No ano que vem, a União Europeia entrará em um debate que pode trazer consequências para o Brasil.
Os deputados do Parlamento Europeu propõem obrigar qualquer empresa que exporte produtos para a União Europeia que prove que "seus produtos não vêm de terras desmatadas" e que forneça informações "transparentes" aos consumidores quanto ao cumprimento dos direitos humanos na cadeia produtiva, segundo noticiado pela AFP.
Helena Margarido Moreira, professora de relações internacionais e pesquisadora de política ambiental global, trata a medida como positiva e acredita que ela vai trazer mais pressão sobre o governo brasileiro quanto à proteção ambiental.
"[Esta pressão] vem crescendo à medida que as taxas de desmatamento da Amazônia, e outros biomas, também crescem. Temos tido notícias há algum tempo de boicotes de mercados europeus a produtos brasileiros advindos de desmatamento [...]. Isto, até o momento, não foi suficiente para fazer com que o governo brasileiro mudasse o rumo de sua política ambiental, que coleciona retrocessos", disse a especialista à Sputnik Brasil.
O relatório do Parlamento Europeu sobre a medida a ser discutida põe foco, inclusive, na devastação dos incêndios na Amazônia. Além disso, cita a importação de, entre outros produtos, soja e carne de boi – duas das principais commodities vendidas pelo Brasil à Europa.
"Mais de 60% da soja brasileira é exportada para a China, o que mostra que a pressão pode ter mais resultados se vinda em conjunto dos nossos maiores importadores de commodities", acrescenta Moreira.
O desmatamento da Amazônia apresentou uma alta de 9,5% no último ano. Segundo o Observatório do Clima, levando-se em conta a média dos dez anos anteriores à posse de Jair Bolsonaro, o desmatamento cresceu 70%.
'Não é simplesmente uma questão de subterfúgios para práticas protecionistas'
A especialista até considera que a possível medida possa demonstrar sinais de protecionismo europeu.

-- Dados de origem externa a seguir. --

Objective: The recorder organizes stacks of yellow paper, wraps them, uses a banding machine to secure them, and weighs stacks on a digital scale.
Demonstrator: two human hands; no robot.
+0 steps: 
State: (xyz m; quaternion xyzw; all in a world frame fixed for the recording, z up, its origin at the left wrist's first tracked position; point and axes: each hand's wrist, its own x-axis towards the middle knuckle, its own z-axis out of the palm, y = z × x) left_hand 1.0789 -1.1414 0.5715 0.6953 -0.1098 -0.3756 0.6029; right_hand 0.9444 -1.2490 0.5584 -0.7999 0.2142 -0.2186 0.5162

Ela lembra que a Europa já utilizou "barreiras fitossanitárias" (o impedimento da entrada de um produto em um país alegando contaminação por bactérias e fungos, por exemplo) como forma de proteger a produção agrícola interna.
No entanto, a professora opina que, neste caso, a preocupação ambiental é o fator primário para a discussão da medida. Ela acredita, inclusive, que a relação entre meio ambiente e questões econômicas é uma tendência que veio para ficar.
"O mundo caminha, de uma forma geral, para economias menos intensivas no uso de combustíveis fósseis. Altas taxas de desmatamento de florestas e mudanças no uso da terra causadas pelas atividades agropecuárias vão na contramão desta tendência. Então creio que não é simplesmente uma questão de subterfúgios para práticas protecionistas, mas sim de uma reorientação das atividades econômicas", avalia Moreira.
A especialista acrescenta ainda que a "defesa da soberania nacional", frequentemente utilizada pelo governo federal como defesa para os ataques em relação à política ambiental, não está sob ameaça.
"[A soberania] não está sob questionamento, não se trata disso. Trata-se de definir alocação de investimentos, inovação tecnológica, adoção de padrões mais altos de sustentabilidade", finaliza Moreira.